What you are asked to do: Word for word, retype the lines from the one containing "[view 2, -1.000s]" to the one containing "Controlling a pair" below, keeping both end lines and dropping the pictures.

Start of Block

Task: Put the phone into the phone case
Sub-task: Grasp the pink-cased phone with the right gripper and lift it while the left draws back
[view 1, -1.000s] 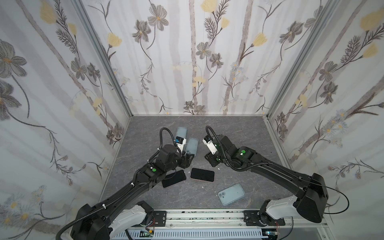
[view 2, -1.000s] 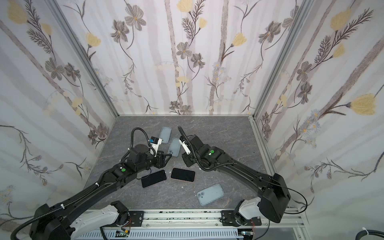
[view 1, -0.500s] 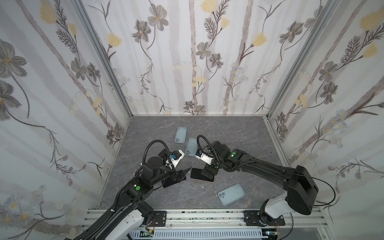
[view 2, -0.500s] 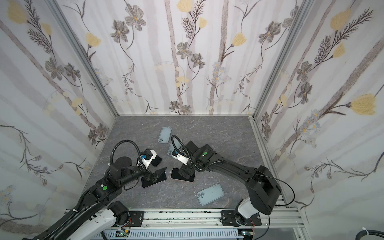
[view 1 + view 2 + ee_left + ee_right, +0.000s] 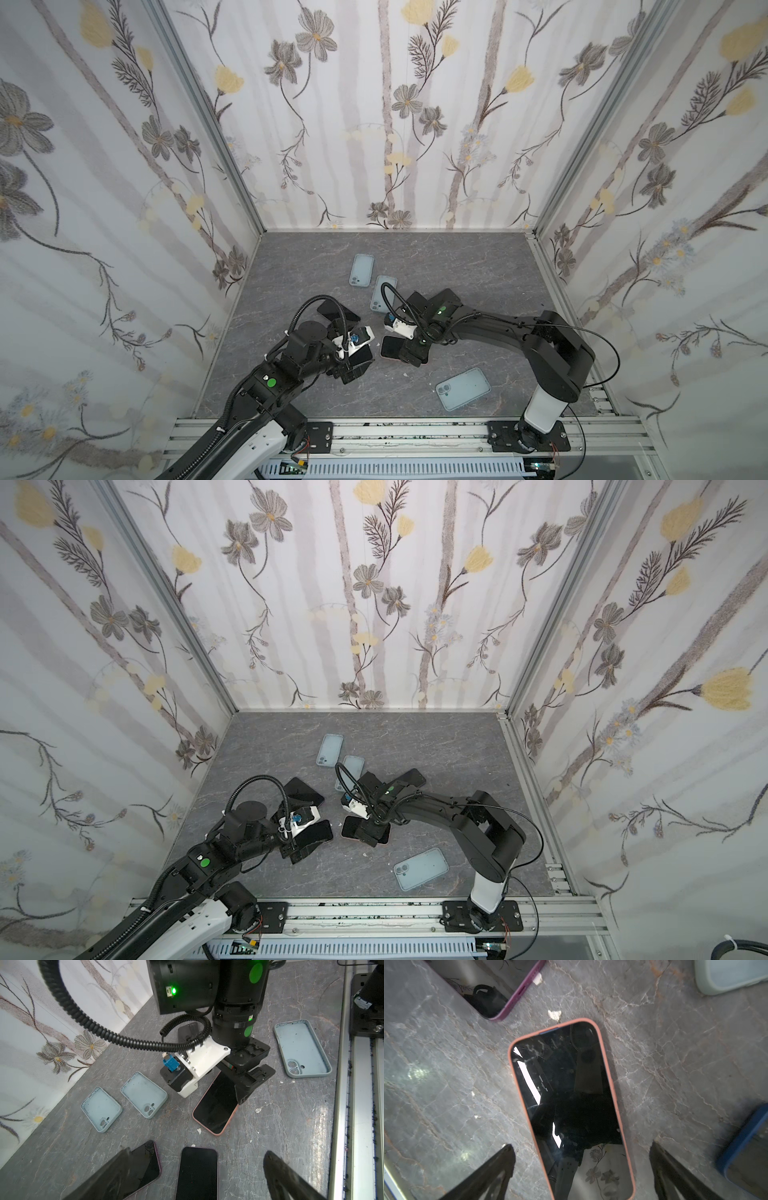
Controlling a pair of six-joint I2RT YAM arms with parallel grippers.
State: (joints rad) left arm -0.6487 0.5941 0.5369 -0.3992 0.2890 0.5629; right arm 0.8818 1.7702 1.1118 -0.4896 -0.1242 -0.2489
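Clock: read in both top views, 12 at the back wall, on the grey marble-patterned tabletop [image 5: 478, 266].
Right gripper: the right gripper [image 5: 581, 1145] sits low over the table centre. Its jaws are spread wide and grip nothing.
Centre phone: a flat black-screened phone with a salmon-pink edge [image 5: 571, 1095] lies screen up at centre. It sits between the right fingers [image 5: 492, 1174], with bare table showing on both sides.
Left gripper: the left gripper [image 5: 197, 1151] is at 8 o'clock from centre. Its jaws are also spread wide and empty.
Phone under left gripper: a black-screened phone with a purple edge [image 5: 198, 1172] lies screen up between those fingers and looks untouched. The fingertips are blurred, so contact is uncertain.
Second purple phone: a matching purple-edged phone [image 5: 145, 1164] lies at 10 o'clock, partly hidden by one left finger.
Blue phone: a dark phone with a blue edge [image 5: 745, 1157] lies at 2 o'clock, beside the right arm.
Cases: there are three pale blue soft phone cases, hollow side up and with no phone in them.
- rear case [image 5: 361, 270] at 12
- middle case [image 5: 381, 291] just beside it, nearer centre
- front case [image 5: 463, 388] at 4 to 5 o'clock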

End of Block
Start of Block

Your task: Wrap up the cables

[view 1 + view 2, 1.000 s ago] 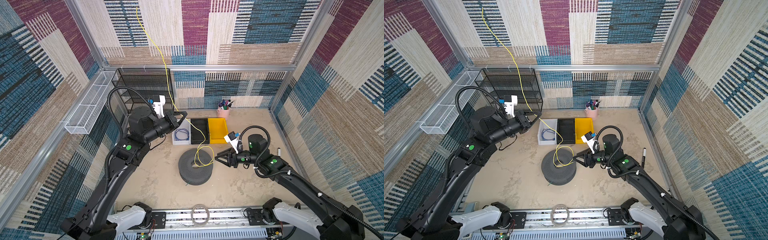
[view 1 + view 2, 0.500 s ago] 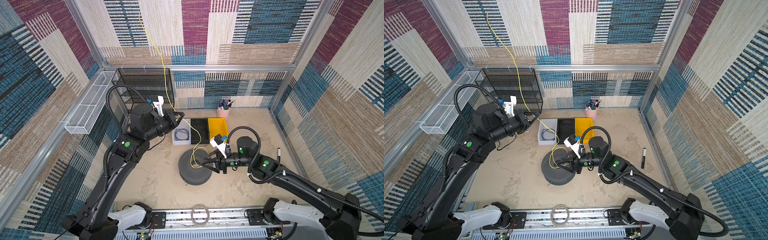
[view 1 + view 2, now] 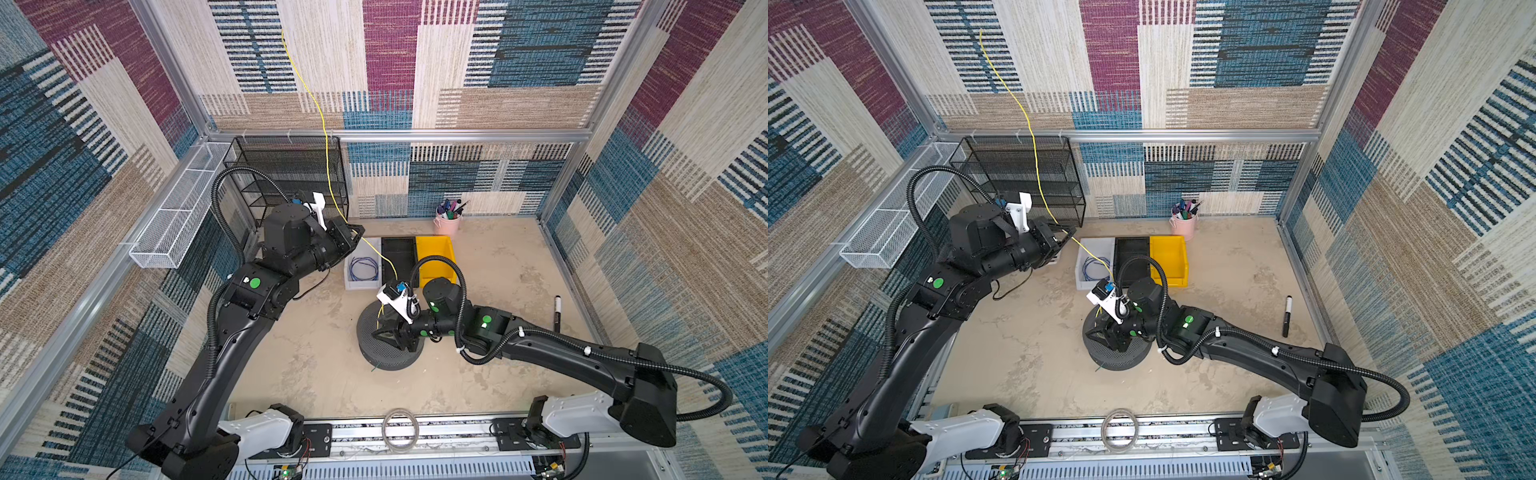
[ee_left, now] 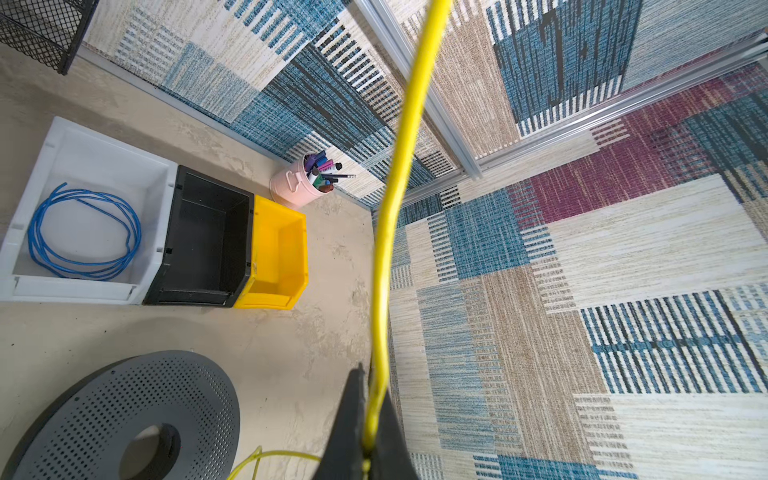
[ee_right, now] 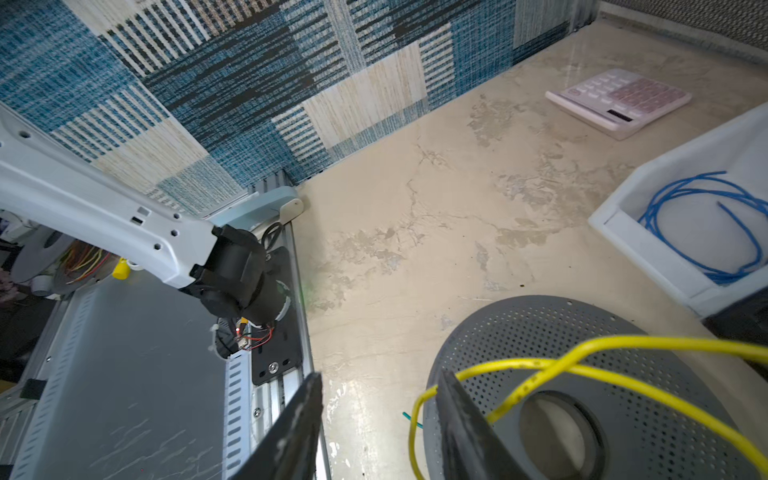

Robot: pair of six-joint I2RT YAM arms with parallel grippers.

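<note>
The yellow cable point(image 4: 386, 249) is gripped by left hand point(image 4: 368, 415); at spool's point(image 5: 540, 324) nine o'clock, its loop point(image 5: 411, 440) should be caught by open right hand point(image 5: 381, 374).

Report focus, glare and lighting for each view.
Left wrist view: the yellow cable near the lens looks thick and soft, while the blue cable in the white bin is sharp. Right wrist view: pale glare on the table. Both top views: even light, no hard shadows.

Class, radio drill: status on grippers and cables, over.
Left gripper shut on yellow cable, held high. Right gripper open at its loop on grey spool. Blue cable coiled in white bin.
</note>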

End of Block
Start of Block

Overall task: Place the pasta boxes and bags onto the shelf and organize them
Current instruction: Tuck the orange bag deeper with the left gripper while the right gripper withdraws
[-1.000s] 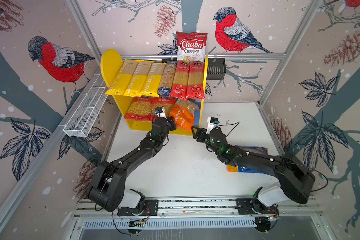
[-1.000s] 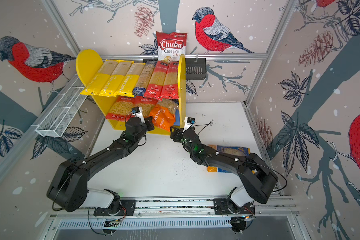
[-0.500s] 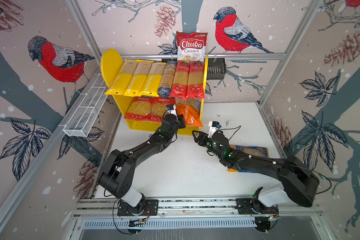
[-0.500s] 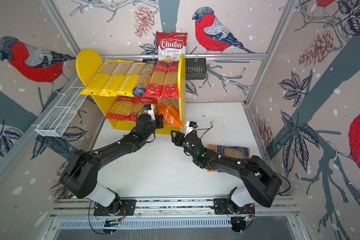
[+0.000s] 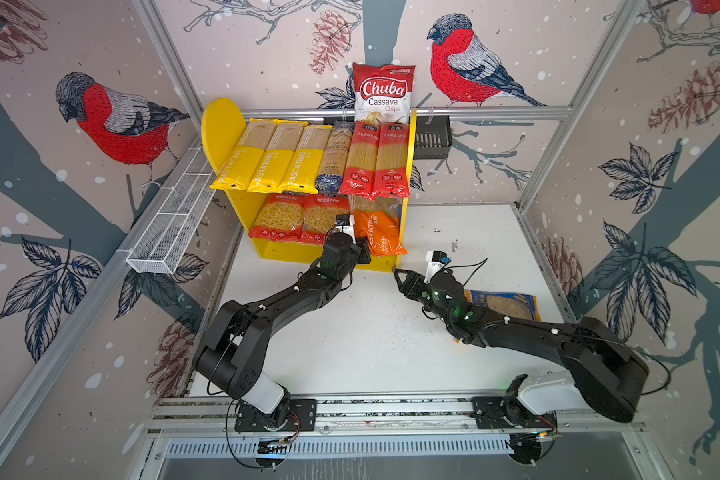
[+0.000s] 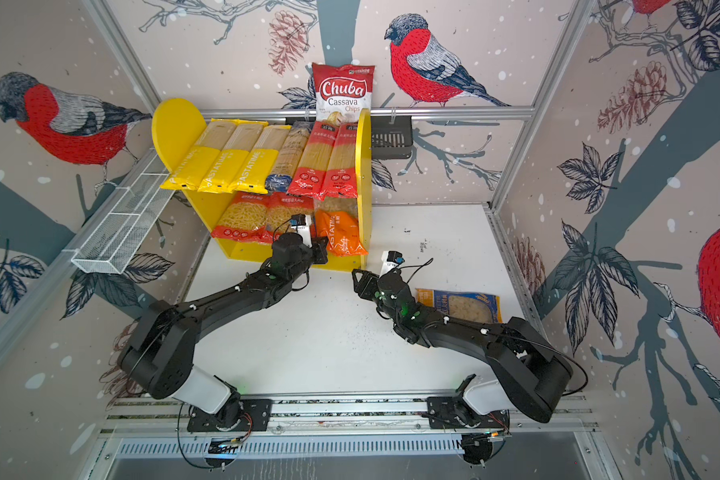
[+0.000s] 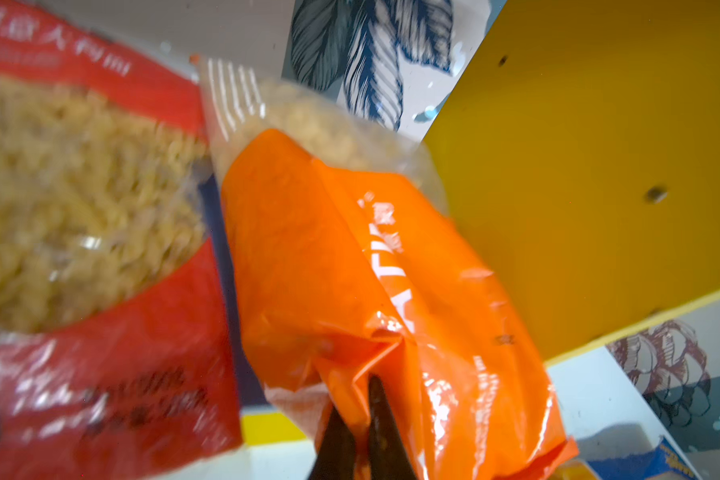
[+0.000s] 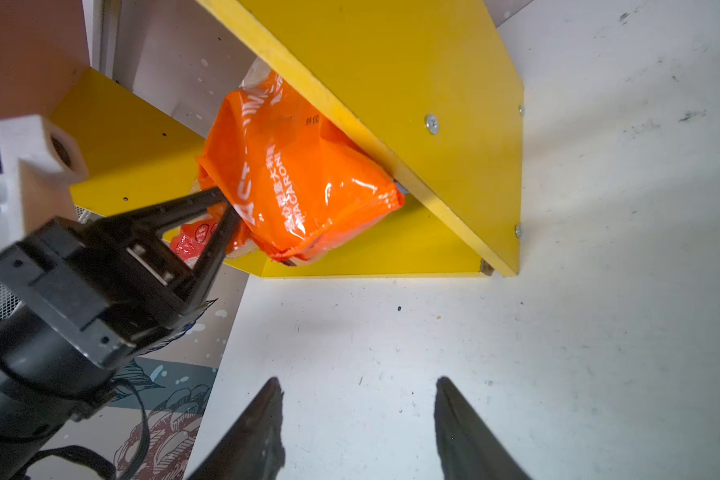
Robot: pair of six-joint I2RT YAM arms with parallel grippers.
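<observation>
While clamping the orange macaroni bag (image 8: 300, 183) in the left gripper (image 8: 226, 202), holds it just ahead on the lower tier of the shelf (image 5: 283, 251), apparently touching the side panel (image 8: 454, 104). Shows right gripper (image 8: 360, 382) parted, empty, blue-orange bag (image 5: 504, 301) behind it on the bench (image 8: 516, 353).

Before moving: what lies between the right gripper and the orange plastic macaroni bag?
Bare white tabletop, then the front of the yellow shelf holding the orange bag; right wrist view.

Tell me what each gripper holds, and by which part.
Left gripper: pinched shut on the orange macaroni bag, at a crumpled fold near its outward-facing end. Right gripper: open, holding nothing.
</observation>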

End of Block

Exercise output:
[view 2, -1.000s] 
[view 1, -0.500s] 
[view 2, -0.500s] 
[view 1 + view 2 + ee_left + ee_right, +0.000s] 
Controlling a pair of six-joint I2RT YAM arms with parallel grippers.

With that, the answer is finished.